Acaso extrañe que no indique lecturas de poetas clásicos, de escritores griegos y latinos, que forman, lo sepamos o no, la columna vertebral de nuestro organismo literario. Desgraciadamente, no tengo conocimiento de la lengua griega, y uno muy deficiente (por incuria adolescente, ya que estudié latín en el bachillerato) del latín. En esta lengua puedo leer algo, usando de lo que en inglés llaman crib. Las traducciones al español de los clásicos, o apenas existen o son rematadamente malas; es cierto, además, que dichas traducciones deben repetirse de cuando en cuando, ya que cada época requiere nuevas traducciones de las obras clásicas, y por excelentes que sean, su lenguaje las hace anticuadas, cosa que no ocurre con el de los textos originales.

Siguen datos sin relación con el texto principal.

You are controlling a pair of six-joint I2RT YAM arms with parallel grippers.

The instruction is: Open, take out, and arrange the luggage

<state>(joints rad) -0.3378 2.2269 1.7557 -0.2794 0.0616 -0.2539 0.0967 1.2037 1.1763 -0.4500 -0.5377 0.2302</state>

Ya en francés pude hallar traducciones mejores, aunque con la deformación inevitable, de poetas griegos y latinos.
En cuanto a lecturas filosóficas, la sola palabra filosofía despertaba en mi mocedad una curiosidad intelectual que no reservaba sólo para la poesía. Desgraciadamente, mi curso universitario de historia de la filosofía fue un fracaso. ¿Por culpa mía? ¿Por culpa del profesor? Era éste un anciano que había heredado de su padre, krausista, idéntica profesión filosófica, lo cual acaso tiñera sus lecciones, que, por lo demás, no alimentaron aquella curiosidad mía a que me he referido. Por mi cuenta leí algo de Schopenhauer y de Nietzsche, y poco después, al estudiar economía (cuyo catedrático quedó para mí como ejemplo de la indiferencia y desdén con que cierto tipo de intelectual español, pedante y vanidoso, podía proceder con sus alumnos), llegué a leer, en traducción pésima y podada al extremo, El capital. En realidad, mis lecturas filosóficas no las haría, con cierto provecho, hasta algunos años más tarde, al encontrarme, primero en Glasgow y luego en Cambridge, con una biblioteca universitaria a mi disposición.